● **WORK REQUIRED**: Go line by line through the listing below and copy those that hold "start".
########
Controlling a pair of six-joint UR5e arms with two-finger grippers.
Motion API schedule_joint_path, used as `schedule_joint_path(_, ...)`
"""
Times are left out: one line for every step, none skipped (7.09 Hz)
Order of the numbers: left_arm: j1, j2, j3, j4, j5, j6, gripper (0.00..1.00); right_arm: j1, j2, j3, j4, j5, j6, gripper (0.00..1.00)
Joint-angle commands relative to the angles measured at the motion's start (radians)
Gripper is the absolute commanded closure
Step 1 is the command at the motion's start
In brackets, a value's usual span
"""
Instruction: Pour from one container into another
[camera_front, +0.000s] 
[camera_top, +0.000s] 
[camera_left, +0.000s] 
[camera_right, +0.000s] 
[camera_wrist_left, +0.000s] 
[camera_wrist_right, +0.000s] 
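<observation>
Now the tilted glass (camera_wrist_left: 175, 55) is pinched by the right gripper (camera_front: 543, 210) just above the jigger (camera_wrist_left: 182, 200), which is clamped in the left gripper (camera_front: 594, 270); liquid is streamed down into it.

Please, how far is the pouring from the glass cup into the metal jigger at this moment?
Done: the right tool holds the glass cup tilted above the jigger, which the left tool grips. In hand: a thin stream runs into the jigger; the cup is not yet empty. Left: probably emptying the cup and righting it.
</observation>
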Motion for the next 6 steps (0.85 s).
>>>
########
● **SOLUTION FOR THIS PROBLEM**:
Joint-angle commands relative to the angles measured at the motion's start (radians)
Step 1 is the command at the motion's start

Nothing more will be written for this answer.